Each core song on Fear Inoculum bar one (the curiously titled instrumental piece, Chocolate Chip Trip) spans more than ten minutes in length. The shortest of these (at 10:05), Culling Voices, doubles up as its most mysterious cut but unfortunately also the least exciting one. Having said that, though, it’s still a solid track, just not on par with the four which came before it. The aforementioned Chocolate Chip Trip features a synth custom made by drummer Danny Carey, its wispy tones providing a sense of otherworldliness which would work well in a movie about aliens invading the tropics. Carey’s drumming is next level here, taking control throughout in what’s essentially an elongated drum solo. Carey really is the star of Fear Inoculum in many ways. He steps up to the challenge more so than ever before, his drumming not just relegated to fills and the odd solo, but instead sitting at the very forefront of the album’s strongest moments alongside bongo’s and other percussive instruments. If there was ever an album which showcased the work of Danny Carey at his best, then it would be Fear Inoculum.

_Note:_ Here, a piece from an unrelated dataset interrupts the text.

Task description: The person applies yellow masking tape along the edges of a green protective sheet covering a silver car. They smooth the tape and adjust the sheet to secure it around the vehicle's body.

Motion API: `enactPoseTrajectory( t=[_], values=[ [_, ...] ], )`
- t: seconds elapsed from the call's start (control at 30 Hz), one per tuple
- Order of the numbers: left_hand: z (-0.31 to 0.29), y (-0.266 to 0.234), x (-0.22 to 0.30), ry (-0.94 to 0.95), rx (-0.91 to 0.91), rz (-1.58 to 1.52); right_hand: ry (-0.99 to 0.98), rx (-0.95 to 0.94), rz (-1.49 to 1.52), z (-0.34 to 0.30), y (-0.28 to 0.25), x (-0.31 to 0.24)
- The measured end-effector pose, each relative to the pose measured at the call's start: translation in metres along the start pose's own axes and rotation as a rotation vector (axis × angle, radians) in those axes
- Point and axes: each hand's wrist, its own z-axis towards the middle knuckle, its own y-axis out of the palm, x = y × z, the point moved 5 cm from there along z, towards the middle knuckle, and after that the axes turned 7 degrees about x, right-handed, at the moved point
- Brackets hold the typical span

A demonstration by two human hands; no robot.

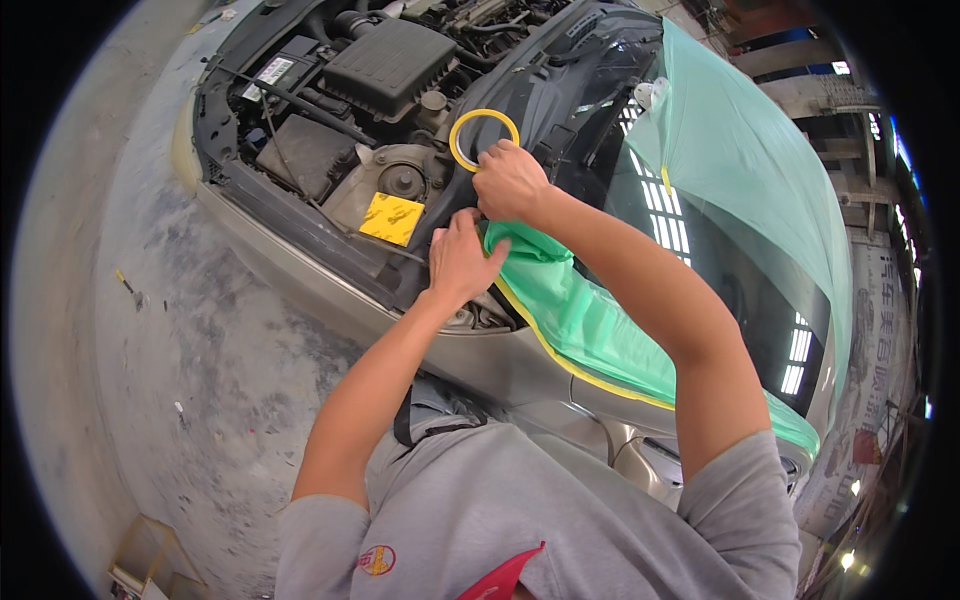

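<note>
I lean over a beige car (470,360) with no bonnet on it. My right hand (512,180) grips a yellow roll of tape (483,138) above the corner of the engine bay. My left hand (460,262) presses its fingers on the edge of a green plastic masking film (580,320) at the bay's rim, just below the right hand. The film has a yellow tape strip along its lower edge and covers the windscreen (720,240).
The open engine bay holds a black air box (388,62), a battery (268,72) and a strut mount with a yellow sticker (392,218). Grey dusty concrete floor (200,340) lies to the left. A small wooden crate (145,560) sits at the lower left.
</note>
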Motion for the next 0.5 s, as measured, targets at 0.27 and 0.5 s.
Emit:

Although a lot of the songs on Fear Inocolum follow similarly intricate rhythmic and sonic patterns, it’s safe to say that one stands out above them all: the incredible 7empest. It’s the final core track on the record, and it definitely sounds like one too. After almost ninety seconds of subtle tension fronted by Jones’ lilting guitar line, an absolutely filthy riff enters the frame and sends Tool and its fans into a whole new universe. Sure, we know that Tool are capable of killer riffs anyway, but 7empest blows everything which came before it out of the water and into the skies. Keenan has never sounded as good as he does on 7empest, marking his presence with a grisly snarl which perfectly complements the track’s dark instrumentation. Carey shines once again with some complex drum patterns (which flirt with different time signatures, as per the entire album), only furthered by Justin Chancellor’s droning bass stabs and a constant stream of virtuosity from Jones. This is where Fear Inoculum hits its magistral peak, proving once and for all that Tool don’t need to be scared of disappointing anyone after more than a decade out of the game. 7empest is so explosive that proper closing track Mockingbeat feels somewhat redundant; but hey, what does it matter when you’ve waited this long? Fear Inoculum is the Tool album this world needed, so let’s hope it doesn’t take thirteen years till the next one.